Blocking livestock-related reprisals against grizzlies on public lands

Western Watersheds Project Alliance for the Rockies, and the Yellowstone to Uintas Connection are seeking to block the killing of up to 72 grizzly bears over the next 10 years on national forest land in the headwaters of the Green River. With the Yellowstone grizzly listed as a ‘threatened species’ under the Endangered Species Act, one might assume killing bears in reprisal for livestock depredations – real or imagined – would be prohibited. But the reality is that the U.S. Fish and Wildlife Service often elects to invoke an obscure provision of the law to issue an Incidental Take Statement authorizing the killing of listed species when faced with political pressure.
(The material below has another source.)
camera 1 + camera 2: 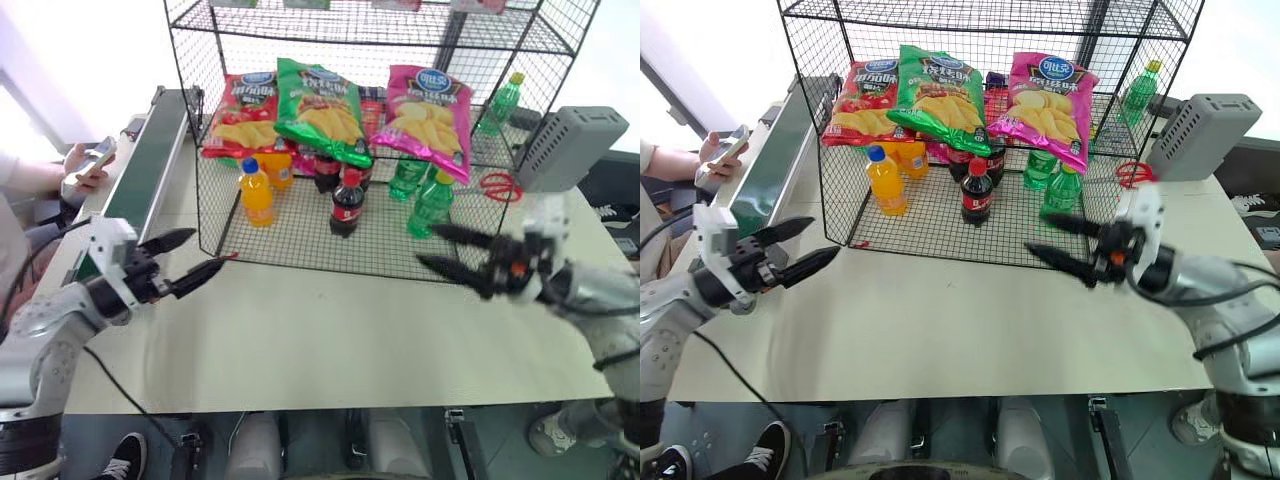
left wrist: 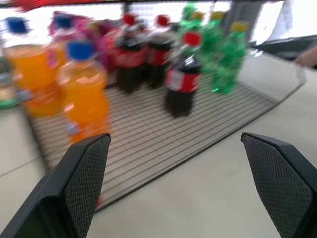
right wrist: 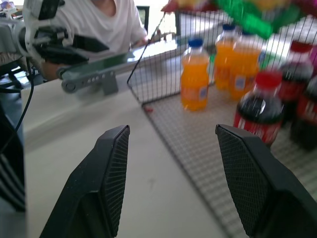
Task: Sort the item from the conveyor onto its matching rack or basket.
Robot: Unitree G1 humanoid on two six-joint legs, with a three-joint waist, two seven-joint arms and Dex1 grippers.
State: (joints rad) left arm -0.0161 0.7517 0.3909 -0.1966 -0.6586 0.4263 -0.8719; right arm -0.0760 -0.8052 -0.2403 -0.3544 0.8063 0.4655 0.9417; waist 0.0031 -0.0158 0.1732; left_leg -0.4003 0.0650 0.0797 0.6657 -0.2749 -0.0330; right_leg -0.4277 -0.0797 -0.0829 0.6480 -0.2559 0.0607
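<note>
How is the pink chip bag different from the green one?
The pink bag is magenta with a blue round logo; the green bag is green. The pink bag lies right of the green bag, which overlaps the red bag. Both rest on the rack shelf, picturing yellow chips.

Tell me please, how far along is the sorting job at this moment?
Done, it seems: the glossy magenta-pink chip bag lies on a tier of the black wire-mesh rack, beside the green chip bag. In hand: nothing; the left hand and right hand are open and empty over the table. Left: nothing visible, since the visible part of the dark-green conveyor belt carries no item.
</note>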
By authorizing such a large number of grizzly bears to be killed, the Forest Service and U.S. Fish and Wildlife Service have turned the headwaters of the Green River into a population sink, an area of prime habitat that will continually attract dispersing young bears that then face a high likelihood of being killed once they establish a territory of their own. Killing bears implicated in livestock losses prevents them from becoming longstanding territory holders that become familiar with the seasonal distribution of natural food sources. Bears that can’t find natural foods are more likely to prey on domestic livestock, which have had all the intelligence and survival instincts bred out of them in an effort to make them docile and easy for ranchers to handle. The Forest Service even requires ranchers to drag cattle carcasses away from roads, dumping them where grizzly bears are more likely to find them and acquire a taste for beef. It’s a vicious cycle that guarantees endless killings for grizzlies, higher livestock losses for the ranchers, and elevated extinction risk for the Yellowstone bear population.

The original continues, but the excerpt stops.